Подходим. Я редко чему-нибудь сильно удивляюсь, и ноги у меня от изумления не подкашиваются. Но тут испытал что-то подобное: за столиком сидели Роберт Де Ниро, Джереми Айронс и две девушки. Оказывается, Де Ниро услышал в Москве мои песни и даже накупил пластинок. Мы с Бобби просидели всю ночь, вместе пели, выпили прилично. Расставаясь часов в 6 утра, сфотографировались вдвоем. На этой фотографии Бобби вряд ли кто-нибудь узнает: вместо его замечательных больших глаз — узенькие щелочки, следствие нашего интенсивного общения.
К тому, что другие артисты исполняют мои песни, отношусь нормально. Нормально, если они предварительно со мной советуются. А ведь бывает: то гармония не та, то вообще слова переврут.

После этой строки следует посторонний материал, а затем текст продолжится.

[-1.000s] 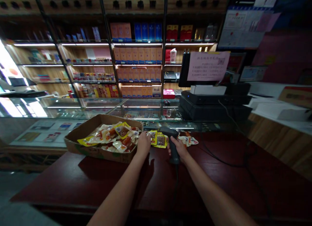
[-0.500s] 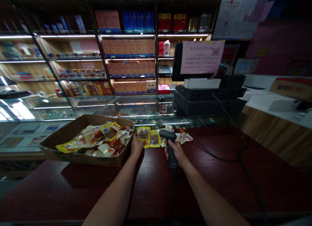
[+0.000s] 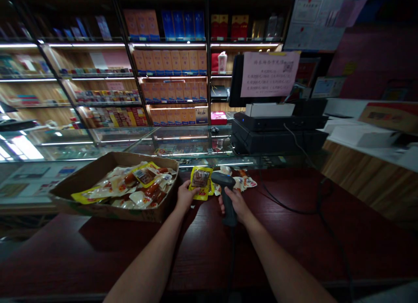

Мы хорошо поработали с Иосифом Кобзоном. Леве Лещенко я тоже песню нашел, а вот Шуфутинскому посоветовал пока не исполнять мои новые песни… Он воспринял это вполне нормально, и мы по-прежнему с ним в хороших отношениях. Подарил песню Пугачевой. Она ее очень хорошо записала.
Бывает такое: уже завершенную песню иногда хочется сделать по-другому, и это даже с теми, которые я пою уже 10–15 лет. Выход здесь один: либо переделать песню очень хорошо, либо совсем ее не трогать. А вообще каждому возрасту — свои песни.
Я знаю, что люди должны услышать в песне то, что услышал я. Есть песни, которые слушаются с первого раза, есть такие, которые можно понять только после нескольких прослушиваний. Но я уверен: желающие услышать — услышат.
Имеющий уши да услышит. В каждой моей песне есть любовь — любовь к лошади, к городу, к человеку, который прошел через жизненные испытания. А писать о мягких женских волосах, о нежных глазах и белозубой улыбке я не умею.
Как-то выкроил полчаса для прогулки в Таврическом саду. Был очень сильный мороз. Я пробежался, похлопал себя по рукам, щекам, ушам, ногам, но хоть подышал немножко свежим воздухом. Иногда просто нет времени остановить свою машину и пройтись по улице. А когда удается погулять, то обязательно напорешься на журналиста.
Один такой написал однажды, что Розенбаум выходит на Невский, чтобы раздавать автографы. Журналисты любят спрашивать: «Вы часто спускаетесь в метро?» С таким подтекстом, что я, мол, зажирел. Да у меня времени нет туда спускаться, а потом еще скажут: Розенбаум совсем очумел — в метро лезет. Я придумал недавно фразу: «Уважение народа не зависит от количества поездок на метро».
Знаю, зазнайство для меня — абсолютно чуждая вещь. И потом, я заслужил право общаться с теми людьми, которые меня любят. И мне наплевать, покажется это кому-то самоуверенным или нет.